* [EXERCISE] Could you copy every line in the listing below that has the word "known"?
[RECORDED DATA — start]
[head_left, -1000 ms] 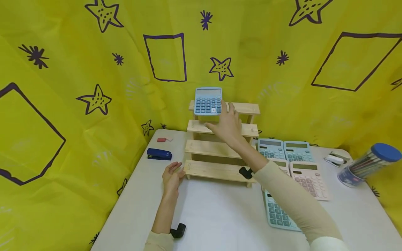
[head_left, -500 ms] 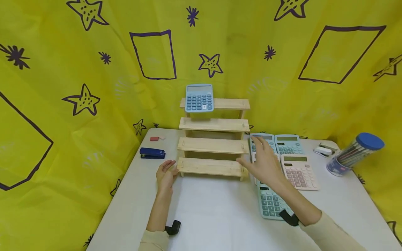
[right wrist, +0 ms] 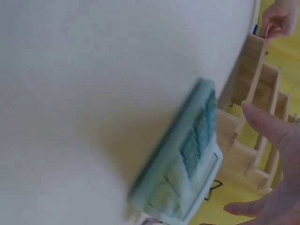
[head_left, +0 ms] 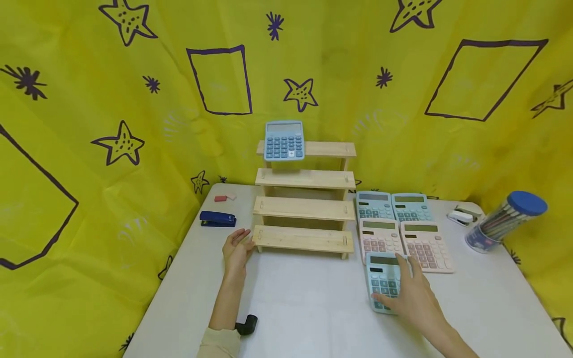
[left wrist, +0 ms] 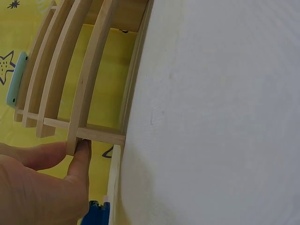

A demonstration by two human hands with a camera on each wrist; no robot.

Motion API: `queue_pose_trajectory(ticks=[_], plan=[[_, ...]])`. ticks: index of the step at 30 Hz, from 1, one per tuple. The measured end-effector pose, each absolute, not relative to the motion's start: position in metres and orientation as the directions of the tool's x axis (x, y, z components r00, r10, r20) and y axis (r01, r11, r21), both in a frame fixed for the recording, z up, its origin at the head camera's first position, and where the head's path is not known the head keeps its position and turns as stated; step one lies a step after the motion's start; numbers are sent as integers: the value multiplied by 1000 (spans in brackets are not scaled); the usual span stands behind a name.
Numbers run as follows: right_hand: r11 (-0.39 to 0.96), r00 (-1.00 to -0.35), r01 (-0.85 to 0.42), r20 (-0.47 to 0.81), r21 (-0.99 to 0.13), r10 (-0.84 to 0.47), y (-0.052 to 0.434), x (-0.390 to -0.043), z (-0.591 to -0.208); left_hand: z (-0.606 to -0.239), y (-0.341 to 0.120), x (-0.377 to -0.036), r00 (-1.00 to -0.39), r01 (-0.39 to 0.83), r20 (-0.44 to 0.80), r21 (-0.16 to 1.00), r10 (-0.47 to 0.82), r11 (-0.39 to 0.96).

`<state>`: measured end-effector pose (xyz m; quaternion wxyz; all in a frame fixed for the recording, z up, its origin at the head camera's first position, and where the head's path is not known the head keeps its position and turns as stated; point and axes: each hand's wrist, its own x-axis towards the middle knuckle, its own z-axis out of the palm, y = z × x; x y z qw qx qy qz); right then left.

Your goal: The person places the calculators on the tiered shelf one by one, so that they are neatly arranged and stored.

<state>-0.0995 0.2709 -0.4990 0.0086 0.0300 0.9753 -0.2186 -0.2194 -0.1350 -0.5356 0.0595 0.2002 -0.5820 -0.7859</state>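
right hand (head_left: pixel 414 298) spread loosely over the teal calculator (head_left: pixel 382 278), lower right of frame.
left hand (head_left: pixel 237 247) resting open-fingered against the wooden rack (head_left: pixel 304 209) at its lowest step, centre frame; blue calculator (head_left: pixel 284 140) propped on top step; all on the desk (head_left: pixel 304 308).

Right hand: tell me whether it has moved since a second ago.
Yes. The right hand has come down and to the right, away from the wooden shelf, and now rests over the teal calculator on the table.
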Motion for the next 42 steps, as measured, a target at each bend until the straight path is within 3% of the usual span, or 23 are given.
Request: queue_pose_trajectory(ticks=[5, 11, 19, 26, 32, 42], plan=[[887, -989, 132, -115, -443, 91, 266, -88, -515, -536, -135, -218, -914, -134, -242, 938, -325, -320], [878, -987, 140, -129, -458, 91, 262, -84, -521, -538, -134, -217, -912, -144, -255, 933, -323, -330], [869, -996, 77, 4, -489, 91, 259, -82, -526, -535, -134, -218, -912, -135, -248, 934, -326, -332], [859, -989, 2, 123, -512, 76, 255, -87, -505, -534, -135, -217, -913, -134, -248, 932, -325, -337], [826, -962, -155, 275, -543, 0, 243, -123, -460, -535, -137, -218, -911, -121, -240, 932, -334, -341], [779, -941, -262, 329, -570, -76, 207, -222, -376, -535, -134, -219, -906, -134, -258, 927, -335, -351]])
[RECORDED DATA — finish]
* [REPLY TO THE EXERCISE]
Motion API: `queue_pose_trajectory(ticks=[_], plan=[[_, ...]])`. ticks: index of the step at 30 Hz, from 1, one per tuple. The measured end-effector pose, each absolute, not relative to the motion's start: position in metres and orientation as the directions of the tool's x axis (x, y, z components r00, r10, r20) and y axis (r01, r11, r21), both in a frame fixed for the recording, z up, its origin at the head camera's first position, and where the head's path is not known the head keeps its position and turns as stated; step one lies a step after the motion's start; numbers are sent as integers: the value multiplied by 1000 (spans in brackets are not scaled); the usual span stands behind a name.
`<state>`: measured end-effector pose (xyz m; quaternion wxyz; all in a frame fixed for the recording, z up, its origin at the head camera's first position, and where the head's path is not known the head keeps its position and turns as stated; point and axes: each hand's wrist, its own x-axis towards the middle knuckle, its own z-axis out of the palm, y = z × x; x y z qw qx qy qz); right then left.

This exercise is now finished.